To fulfill the above requirements, I needed to do some manual post-clean-up but it wasn’t so bad since most of it was already cleaned by the code.
Now, this file is looking great! We can actually start to read this dictionary and start producing some metrics! Let’s do it…
The Code:
Explanation:
To make it easier of my PC (don’t have a fast machine, or tons of RAM!), I read the dictionary file line-by-line and instead of storing all the words, I calculate the length of each word (in this case, a line == a word since that’s how I created this structured dictionary file in part 1), then only store the length in a list word_lengths_list[]. That way, I can generate almost all the metrics I want. Also, I declare some simple integer variables (there are fancier ways to do this, but I opted for simplicity here) and if the first character of each line (i.e. word) starts with that character I’m interested in, I increment the counter. So, in this case…all words starting with vowels, words starting with Z, Q, X, and J (because I find those to be “odd” and interesting). In the while loop, I also keep count of total words read in total_entries variable.
NOTE: In Python, indentation is EXTREMELY important.

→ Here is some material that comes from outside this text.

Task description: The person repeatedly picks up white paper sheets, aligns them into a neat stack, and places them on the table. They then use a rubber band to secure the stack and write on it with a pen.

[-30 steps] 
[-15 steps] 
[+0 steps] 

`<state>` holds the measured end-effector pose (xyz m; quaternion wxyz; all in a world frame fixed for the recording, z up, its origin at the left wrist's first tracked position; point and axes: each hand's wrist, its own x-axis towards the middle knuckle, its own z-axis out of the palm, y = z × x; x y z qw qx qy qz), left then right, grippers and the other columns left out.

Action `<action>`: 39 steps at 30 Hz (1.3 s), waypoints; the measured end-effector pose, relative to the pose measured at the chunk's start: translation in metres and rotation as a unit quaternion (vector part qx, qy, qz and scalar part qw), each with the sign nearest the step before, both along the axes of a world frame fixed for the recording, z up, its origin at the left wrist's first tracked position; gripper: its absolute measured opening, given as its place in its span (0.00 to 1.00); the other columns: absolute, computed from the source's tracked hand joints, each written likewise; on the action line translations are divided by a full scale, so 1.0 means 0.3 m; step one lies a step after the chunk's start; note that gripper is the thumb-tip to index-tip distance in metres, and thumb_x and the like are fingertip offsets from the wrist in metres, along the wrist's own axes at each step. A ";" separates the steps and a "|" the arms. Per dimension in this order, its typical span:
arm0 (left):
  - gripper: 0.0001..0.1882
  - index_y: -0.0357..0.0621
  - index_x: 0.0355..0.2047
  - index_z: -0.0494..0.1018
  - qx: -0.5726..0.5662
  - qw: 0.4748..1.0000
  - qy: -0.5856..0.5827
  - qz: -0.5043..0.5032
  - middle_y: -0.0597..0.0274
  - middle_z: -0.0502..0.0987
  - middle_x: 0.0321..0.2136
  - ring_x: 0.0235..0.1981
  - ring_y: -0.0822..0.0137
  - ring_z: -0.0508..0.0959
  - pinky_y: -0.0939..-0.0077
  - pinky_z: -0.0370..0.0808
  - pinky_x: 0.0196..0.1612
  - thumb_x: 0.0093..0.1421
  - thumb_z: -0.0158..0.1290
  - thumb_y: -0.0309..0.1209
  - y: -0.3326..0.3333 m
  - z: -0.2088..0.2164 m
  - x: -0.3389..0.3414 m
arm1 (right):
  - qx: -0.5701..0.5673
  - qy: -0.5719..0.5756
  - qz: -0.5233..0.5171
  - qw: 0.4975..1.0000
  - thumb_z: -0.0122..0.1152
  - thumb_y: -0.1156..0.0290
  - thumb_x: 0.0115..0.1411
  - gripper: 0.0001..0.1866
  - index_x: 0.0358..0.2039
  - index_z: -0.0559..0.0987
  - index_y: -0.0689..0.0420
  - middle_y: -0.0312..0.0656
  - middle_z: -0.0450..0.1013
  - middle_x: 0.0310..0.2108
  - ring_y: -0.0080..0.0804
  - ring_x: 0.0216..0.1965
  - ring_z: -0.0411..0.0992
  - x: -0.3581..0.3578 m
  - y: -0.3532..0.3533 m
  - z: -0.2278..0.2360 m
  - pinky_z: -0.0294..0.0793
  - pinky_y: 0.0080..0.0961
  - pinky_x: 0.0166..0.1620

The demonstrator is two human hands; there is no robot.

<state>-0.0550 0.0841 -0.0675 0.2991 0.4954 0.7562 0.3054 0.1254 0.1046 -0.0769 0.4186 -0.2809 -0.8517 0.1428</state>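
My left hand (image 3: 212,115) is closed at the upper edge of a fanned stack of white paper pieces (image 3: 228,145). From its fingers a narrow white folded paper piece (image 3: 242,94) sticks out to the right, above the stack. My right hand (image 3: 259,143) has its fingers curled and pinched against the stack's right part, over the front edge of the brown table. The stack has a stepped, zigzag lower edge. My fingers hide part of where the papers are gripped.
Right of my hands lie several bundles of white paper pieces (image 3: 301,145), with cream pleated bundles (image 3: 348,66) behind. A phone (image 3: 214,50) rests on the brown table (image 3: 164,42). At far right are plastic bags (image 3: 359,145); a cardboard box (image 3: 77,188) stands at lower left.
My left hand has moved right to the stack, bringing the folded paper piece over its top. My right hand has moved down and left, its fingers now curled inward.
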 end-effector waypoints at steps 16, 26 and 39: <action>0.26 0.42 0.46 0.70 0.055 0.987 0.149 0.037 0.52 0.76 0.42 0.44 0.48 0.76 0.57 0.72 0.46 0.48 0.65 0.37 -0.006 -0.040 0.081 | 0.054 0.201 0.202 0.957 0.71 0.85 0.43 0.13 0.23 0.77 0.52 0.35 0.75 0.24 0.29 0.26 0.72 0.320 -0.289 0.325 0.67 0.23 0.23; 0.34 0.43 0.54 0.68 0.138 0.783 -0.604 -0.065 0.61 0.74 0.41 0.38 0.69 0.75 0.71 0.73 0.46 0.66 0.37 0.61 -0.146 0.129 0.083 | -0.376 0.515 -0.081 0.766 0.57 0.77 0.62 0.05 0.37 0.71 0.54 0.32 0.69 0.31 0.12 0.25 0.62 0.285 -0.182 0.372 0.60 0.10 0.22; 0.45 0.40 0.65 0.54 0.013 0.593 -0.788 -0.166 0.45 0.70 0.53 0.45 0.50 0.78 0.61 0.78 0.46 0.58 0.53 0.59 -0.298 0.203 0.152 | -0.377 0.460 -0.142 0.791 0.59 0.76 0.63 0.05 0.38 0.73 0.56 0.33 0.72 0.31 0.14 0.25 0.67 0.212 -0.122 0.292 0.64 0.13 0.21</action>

Pay attention to the if, while, open, close statements’ locations above. Having the image snapshot above of the code allows me to show exact indentation. Any change to that will change the logic and flow and the program will not generate the expected output.
In lines 11 and 35, you’ll notice I check for “*” character and don’t do anything if the line starts with it. That’s because after my first program created the curated file, I manually added some comments for myself starting with “*”. So, we don’t want to use those lines for our measurements.
Show Metrics:
Now it’s time to show all the loaded variables by the simple print() statement. We convert the integer values to strings str() function for printing in the same statement.
More Metrics:
We have enough information in memory at this point to also find the MAXIMUM length of a word that appears in my curated Webster dictionary, the AVERAGE length of ALL words, and the TOTAL number of entries…
The Final Output:
And tada! Here’s our much sought-after answers!
Exercise:
We know the longest word is 22 letters. But we don’t know what the word is! Why? Because we never saved the words themselves in memory to account for speed and efficiency. So, how would we get that without having to store the words themselves?

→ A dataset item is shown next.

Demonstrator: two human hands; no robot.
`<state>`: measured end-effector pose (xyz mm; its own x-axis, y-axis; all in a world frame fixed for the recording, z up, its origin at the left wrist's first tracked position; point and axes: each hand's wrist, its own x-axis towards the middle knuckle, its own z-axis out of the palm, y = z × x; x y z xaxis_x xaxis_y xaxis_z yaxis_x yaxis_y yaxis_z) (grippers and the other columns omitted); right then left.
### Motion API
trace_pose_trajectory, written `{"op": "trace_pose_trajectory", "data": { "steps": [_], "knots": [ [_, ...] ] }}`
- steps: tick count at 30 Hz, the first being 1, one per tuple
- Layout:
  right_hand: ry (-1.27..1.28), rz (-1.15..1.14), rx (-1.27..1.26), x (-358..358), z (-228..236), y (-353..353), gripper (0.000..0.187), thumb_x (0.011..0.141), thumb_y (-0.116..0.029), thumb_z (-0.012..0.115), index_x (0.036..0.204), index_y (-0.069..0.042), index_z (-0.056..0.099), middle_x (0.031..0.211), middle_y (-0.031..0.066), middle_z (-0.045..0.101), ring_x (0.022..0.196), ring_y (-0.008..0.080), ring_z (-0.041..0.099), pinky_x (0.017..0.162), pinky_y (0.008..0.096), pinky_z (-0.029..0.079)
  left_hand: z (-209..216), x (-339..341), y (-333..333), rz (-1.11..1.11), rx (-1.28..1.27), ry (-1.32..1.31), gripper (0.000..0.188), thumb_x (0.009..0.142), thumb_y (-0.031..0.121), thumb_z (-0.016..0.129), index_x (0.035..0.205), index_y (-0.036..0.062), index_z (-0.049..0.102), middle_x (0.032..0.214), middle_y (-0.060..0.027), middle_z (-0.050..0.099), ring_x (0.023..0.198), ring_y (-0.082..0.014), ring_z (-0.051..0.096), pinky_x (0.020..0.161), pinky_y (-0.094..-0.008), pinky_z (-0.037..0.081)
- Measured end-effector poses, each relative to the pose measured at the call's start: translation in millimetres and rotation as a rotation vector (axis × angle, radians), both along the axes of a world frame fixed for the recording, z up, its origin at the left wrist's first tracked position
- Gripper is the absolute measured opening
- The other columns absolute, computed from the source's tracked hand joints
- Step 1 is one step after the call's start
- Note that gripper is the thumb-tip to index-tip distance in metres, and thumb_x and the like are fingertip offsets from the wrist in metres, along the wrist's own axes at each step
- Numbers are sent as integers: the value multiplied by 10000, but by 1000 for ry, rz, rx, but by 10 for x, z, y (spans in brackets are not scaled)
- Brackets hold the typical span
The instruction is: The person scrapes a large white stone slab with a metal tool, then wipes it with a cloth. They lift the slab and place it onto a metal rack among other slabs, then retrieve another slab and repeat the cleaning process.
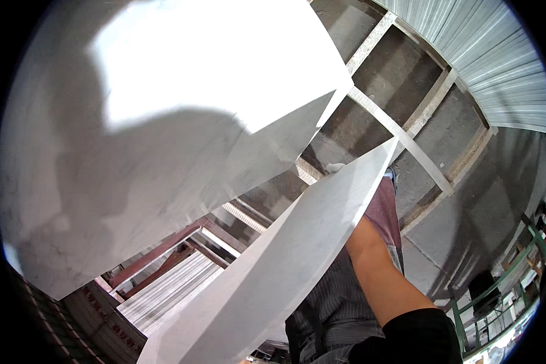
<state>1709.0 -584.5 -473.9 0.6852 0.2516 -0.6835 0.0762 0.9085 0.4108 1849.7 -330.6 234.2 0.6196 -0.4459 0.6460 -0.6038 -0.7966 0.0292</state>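
Observation:
A thin pale grey-white slab (267, 261), smooth like stone or tile, stands tilted in front of me, running from the lower left up to the middle right. My right forearm (376, 273) passes behind its near edge. Past the far edge shows a small light, glove-like part of my right hand (334, 167), apparently gripping the slab; the rest of the hand is hidden. My left hand does not show. Across a narrow gap stands a much larger white slab (121, 182) with faint grey veins, brightly lit on top and crossed by a dark shadow.
Pale bars form a frame (400, 130) over the grey floor. Below the large slab are a reddish-brown frame (158, 249) and a stack of pale strips (173, 288). Corrugated metal sheeting (485, 60) is at the upper right, green metal racking (497, 285) at the lower right.

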Motion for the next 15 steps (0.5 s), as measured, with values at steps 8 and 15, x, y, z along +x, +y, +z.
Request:
{"op": "trace_pose_trajectory", "data": {
  "steps": [8,15],
  "knots": [
    [555,-294,-255,259,-281,318,741,893,-508,475,1360,67,441,1344,258,508,1177,409,531,1032,475,391,-57,-56,-277,-61,71,-23,393,1040,360,378,887,24,512,708,-136,563,596,-282,549,573,-424,472],
    [692,-365,-291,445,-419,313,725,920,-521,437,1394,28,424,1378,211,498,1210,369,515,1046,440,382,-37,-107,-472,-109,127,-42,413,1045,361,369,927,1,534,732,-161,591,623,-307,589,593,-441,501]
  ]
}}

HINT: One way is to write another piece of code that relies on this program’s knowledge that longest word is x characters, and search the dictionary for that specific length and store ONLY that word instead of hogging the memory with 110,000+ words.
That’s what I did later to the program to generate the longest word in the output (see above).

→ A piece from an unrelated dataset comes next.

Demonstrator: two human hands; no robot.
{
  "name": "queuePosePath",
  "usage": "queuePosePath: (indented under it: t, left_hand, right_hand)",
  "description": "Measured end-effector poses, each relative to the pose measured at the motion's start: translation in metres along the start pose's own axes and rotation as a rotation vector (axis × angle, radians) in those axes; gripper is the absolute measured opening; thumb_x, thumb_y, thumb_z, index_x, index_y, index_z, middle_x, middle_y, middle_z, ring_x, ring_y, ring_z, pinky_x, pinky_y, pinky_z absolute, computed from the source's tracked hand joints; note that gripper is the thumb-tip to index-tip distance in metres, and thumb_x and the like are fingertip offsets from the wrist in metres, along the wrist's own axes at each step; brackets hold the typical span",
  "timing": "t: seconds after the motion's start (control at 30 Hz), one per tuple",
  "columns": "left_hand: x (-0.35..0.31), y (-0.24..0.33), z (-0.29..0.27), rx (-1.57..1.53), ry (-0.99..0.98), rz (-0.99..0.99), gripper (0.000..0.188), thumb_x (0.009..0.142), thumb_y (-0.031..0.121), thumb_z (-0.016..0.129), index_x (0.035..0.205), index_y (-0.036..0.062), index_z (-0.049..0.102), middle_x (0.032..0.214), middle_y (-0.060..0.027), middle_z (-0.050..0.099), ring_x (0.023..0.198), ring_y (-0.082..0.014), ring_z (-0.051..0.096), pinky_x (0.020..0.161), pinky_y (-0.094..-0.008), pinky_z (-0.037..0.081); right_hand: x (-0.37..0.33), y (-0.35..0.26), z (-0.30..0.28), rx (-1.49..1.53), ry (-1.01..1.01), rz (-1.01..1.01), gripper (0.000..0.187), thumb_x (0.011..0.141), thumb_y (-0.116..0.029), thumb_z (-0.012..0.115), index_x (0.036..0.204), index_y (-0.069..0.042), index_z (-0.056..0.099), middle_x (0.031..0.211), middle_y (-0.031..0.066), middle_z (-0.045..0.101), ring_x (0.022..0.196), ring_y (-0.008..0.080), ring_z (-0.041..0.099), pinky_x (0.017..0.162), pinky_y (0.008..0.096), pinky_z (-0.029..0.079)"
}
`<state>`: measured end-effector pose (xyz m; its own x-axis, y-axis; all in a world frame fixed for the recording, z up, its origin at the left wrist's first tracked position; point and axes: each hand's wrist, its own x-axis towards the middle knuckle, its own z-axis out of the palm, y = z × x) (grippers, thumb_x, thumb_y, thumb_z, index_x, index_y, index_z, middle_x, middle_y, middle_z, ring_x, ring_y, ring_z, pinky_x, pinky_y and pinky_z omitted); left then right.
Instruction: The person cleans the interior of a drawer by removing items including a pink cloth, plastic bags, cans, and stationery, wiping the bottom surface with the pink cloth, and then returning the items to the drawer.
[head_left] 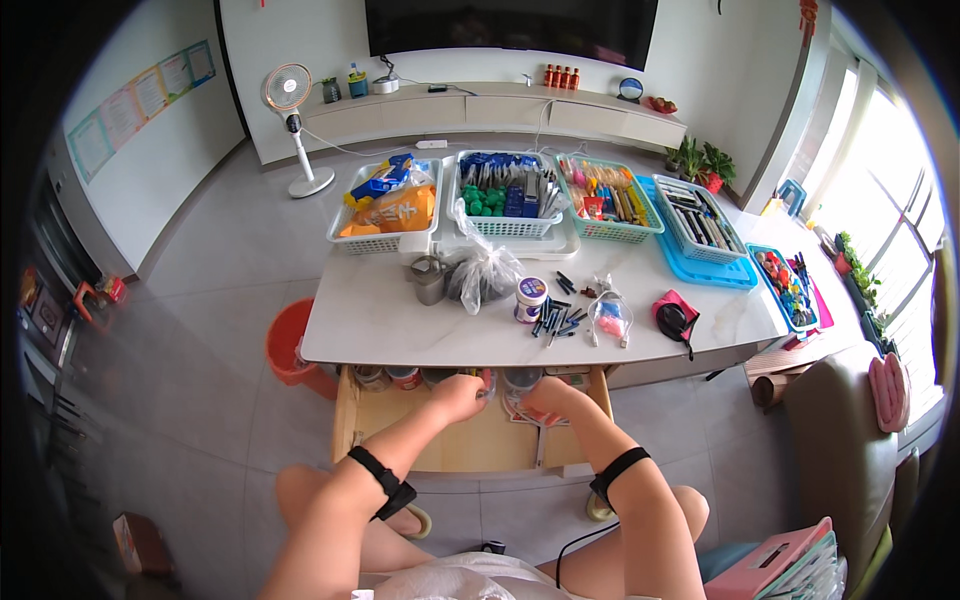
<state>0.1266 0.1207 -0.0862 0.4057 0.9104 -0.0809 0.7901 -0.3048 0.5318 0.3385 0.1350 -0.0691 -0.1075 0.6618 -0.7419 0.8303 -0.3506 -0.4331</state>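
A wooden drawer [400, 440] stands pulled out under the table, and both of my hands reach into it. My left hand [460, 398] is closed, with a small clear and reddish item at its fingertips that I cannot make out. Beside a grey-topped round jar [522, 377] is my right hand [546, 396], its fingers curled in; what they hold is hidden. Beneath it lie printed papers [520, 412]. More round tubs, one a red-and-white tub [405, 378], line the drawer's back, partly under the tabletop.
The white table [370, 320] bears a purple-and-white tub [531, 299], scattered dark pen-like sticks [555, 320], a tied plastic bag [485, 275], a metal cup [428, 282] and a pink-black pouch [676, 318]. Filled baskets [385, 240] line its far side. A red bin [292, 340] stands left.
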Motion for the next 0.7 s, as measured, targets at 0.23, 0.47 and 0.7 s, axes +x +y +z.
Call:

Remember, our challenge was to:
- Get an English dictionary.
- Then find how many words start with vowels.
- How many words are there starting with “odd” letters, which I’ll set as: Z, Q, Z, J.
- Then find the longest word in that dictionary. (Say, we’re going to make a word guessing game)
- All this must be FREE (no $). And automated in code (no manual counting)
Now we have achieved ALL our goals!